--- What to produce ---
Your task is to copy the stretch of lines in the records below that begins with the line containing "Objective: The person" and ends with the line containing "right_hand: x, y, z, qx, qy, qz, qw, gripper", exactly as written, with nothing added.

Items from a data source
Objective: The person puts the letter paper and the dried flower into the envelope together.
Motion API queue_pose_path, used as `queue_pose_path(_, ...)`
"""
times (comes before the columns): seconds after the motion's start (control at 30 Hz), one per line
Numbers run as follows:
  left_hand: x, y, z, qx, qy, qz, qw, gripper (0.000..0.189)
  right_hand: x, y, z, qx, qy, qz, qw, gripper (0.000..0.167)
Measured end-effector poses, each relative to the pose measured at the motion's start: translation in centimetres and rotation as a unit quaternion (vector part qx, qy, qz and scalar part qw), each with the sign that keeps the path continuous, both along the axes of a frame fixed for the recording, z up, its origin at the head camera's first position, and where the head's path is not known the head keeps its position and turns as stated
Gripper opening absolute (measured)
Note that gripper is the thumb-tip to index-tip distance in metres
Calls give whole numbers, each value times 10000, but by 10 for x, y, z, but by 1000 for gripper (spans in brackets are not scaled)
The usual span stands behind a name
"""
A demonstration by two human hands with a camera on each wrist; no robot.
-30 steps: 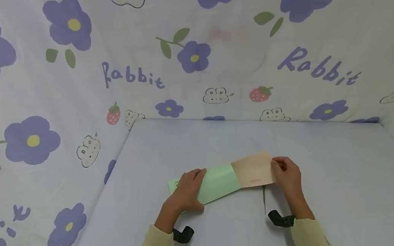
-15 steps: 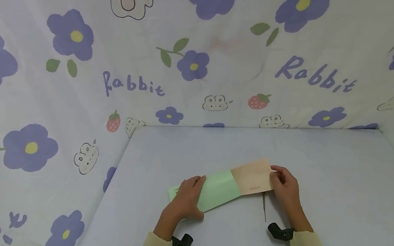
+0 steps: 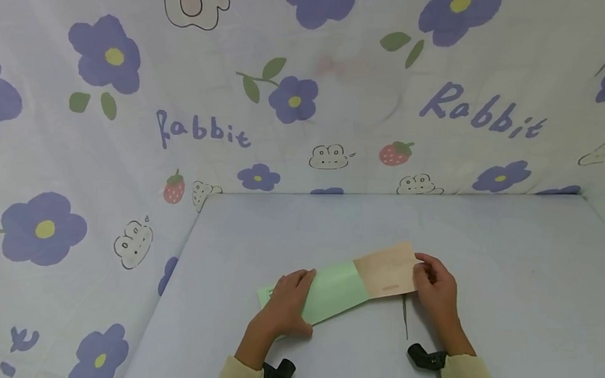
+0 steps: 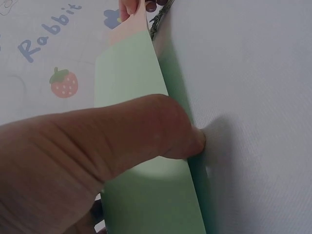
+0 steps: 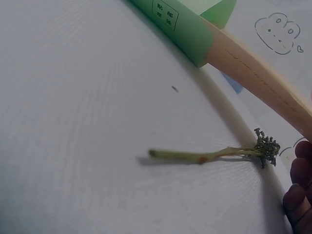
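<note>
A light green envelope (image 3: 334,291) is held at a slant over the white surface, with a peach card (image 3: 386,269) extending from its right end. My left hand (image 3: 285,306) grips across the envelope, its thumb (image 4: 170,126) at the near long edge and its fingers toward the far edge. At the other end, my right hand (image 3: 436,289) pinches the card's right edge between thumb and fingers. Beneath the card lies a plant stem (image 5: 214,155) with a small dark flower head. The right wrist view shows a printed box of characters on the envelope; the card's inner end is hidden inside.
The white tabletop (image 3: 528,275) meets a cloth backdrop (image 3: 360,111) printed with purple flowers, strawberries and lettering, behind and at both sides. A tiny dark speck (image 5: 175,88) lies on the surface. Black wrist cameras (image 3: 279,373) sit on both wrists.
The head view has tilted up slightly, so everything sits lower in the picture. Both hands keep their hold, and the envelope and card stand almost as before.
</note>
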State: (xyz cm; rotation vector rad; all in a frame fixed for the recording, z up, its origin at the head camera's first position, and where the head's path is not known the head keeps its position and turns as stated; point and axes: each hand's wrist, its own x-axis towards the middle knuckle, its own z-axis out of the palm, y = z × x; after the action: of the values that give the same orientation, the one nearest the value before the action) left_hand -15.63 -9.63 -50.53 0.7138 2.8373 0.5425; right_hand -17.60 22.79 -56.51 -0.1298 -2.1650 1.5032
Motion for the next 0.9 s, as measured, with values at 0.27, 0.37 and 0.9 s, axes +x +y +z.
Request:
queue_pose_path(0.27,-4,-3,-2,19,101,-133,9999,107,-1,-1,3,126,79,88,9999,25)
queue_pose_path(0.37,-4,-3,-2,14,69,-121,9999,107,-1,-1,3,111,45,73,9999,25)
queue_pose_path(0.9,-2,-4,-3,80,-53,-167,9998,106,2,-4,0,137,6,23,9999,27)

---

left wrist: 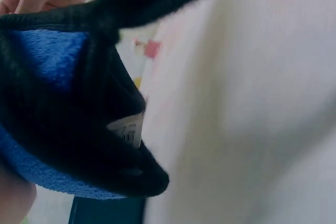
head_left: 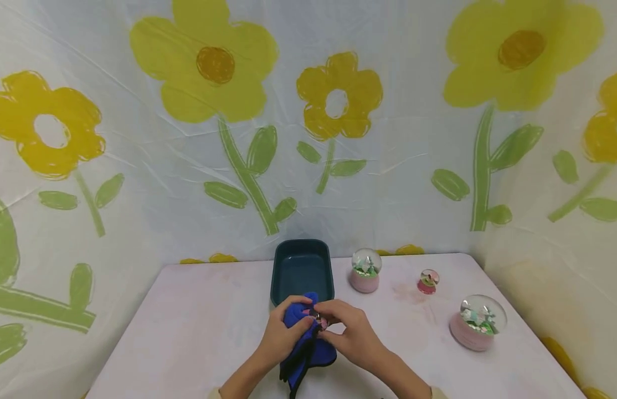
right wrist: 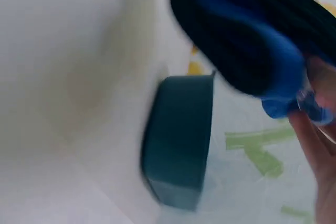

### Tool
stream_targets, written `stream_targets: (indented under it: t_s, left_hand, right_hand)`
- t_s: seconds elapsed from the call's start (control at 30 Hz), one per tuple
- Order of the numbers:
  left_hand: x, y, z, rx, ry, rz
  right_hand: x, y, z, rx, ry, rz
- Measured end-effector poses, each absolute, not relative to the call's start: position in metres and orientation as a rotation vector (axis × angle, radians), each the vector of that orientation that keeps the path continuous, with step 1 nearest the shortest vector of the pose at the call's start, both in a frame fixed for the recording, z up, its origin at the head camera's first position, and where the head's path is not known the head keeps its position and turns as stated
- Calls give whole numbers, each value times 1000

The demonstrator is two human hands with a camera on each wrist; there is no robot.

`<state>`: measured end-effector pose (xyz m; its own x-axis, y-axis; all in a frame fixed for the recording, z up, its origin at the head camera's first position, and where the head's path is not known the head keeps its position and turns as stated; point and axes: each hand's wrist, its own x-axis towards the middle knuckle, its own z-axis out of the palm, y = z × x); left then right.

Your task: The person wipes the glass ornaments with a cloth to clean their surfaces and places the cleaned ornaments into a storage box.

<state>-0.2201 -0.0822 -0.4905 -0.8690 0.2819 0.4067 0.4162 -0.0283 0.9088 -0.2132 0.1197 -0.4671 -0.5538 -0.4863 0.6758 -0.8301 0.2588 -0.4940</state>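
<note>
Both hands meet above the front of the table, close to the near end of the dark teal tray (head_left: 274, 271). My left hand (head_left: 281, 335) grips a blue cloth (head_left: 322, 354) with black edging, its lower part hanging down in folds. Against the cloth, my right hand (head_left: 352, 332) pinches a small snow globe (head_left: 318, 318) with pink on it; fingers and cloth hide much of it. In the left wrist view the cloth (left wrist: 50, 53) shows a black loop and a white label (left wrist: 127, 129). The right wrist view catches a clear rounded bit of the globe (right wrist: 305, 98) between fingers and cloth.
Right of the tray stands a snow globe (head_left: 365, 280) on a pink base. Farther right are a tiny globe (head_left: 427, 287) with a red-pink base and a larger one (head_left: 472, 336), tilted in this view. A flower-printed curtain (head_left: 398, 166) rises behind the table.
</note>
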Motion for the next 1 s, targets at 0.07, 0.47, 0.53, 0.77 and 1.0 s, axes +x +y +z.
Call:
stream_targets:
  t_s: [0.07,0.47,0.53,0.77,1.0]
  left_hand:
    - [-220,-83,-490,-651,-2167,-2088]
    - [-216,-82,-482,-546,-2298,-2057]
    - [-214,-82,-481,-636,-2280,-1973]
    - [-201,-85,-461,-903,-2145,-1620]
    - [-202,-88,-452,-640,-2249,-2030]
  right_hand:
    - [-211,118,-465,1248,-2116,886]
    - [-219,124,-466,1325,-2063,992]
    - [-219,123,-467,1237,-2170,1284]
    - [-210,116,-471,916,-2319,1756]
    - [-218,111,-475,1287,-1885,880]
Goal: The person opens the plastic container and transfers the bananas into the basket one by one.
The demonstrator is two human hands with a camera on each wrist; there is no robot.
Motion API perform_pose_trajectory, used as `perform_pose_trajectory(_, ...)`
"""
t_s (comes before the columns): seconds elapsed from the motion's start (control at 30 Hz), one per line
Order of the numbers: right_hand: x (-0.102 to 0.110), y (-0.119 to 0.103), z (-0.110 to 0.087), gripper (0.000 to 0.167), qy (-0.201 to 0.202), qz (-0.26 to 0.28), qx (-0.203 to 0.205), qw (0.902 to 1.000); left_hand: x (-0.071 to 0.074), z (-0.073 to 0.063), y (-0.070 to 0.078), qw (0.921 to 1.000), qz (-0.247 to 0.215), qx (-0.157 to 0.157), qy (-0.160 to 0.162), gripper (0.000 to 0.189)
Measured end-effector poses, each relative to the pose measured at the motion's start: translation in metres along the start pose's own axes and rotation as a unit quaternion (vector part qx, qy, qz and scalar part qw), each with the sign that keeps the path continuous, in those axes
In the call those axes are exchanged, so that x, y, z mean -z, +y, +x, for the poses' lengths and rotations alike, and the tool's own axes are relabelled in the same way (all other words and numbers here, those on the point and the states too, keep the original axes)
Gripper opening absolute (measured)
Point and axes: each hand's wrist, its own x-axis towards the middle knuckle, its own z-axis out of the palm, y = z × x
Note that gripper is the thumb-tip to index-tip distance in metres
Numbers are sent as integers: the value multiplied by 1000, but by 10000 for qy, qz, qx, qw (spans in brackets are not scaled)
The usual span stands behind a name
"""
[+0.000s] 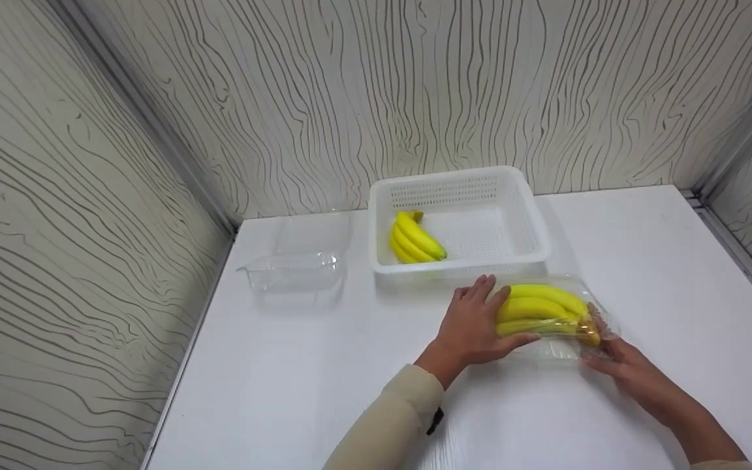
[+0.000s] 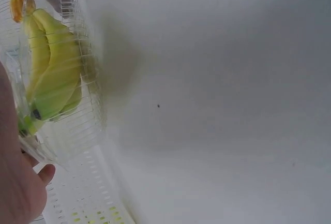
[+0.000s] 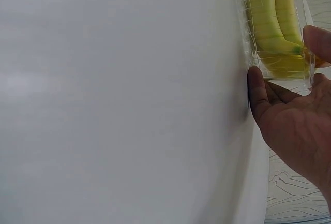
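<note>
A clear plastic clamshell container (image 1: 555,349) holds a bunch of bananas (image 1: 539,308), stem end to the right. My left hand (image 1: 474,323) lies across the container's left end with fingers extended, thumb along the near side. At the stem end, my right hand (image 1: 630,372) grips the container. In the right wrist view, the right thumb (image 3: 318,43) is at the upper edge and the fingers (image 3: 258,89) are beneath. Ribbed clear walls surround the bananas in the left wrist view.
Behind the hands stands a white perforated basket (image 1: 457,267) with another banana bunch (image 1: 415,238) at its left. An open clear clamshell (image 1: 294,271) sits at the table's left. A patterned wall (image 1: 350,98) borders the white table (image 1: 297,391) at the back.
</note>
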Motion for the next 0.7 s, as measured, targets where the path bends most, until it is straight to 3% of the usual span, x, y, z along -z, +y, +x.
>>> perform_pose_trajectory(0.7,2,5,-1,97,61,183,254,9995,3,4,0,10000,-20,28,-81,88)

--- Task output ---
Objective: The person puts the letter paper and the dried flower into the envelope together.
Motion API queue_pose_path, used as `queue_pose_path(_, ...)`
"""
times (comes before the columns): seconds after the motion's start (control at 30 Hz), one per line
Numbers run as follows:
  left_hand: x, y, z, qx, qy, qz, qw, gripper (0.000..0.189)
  right_hand: x, y, z, qx, qy, qz, qw, gripper (0.000..0.167)

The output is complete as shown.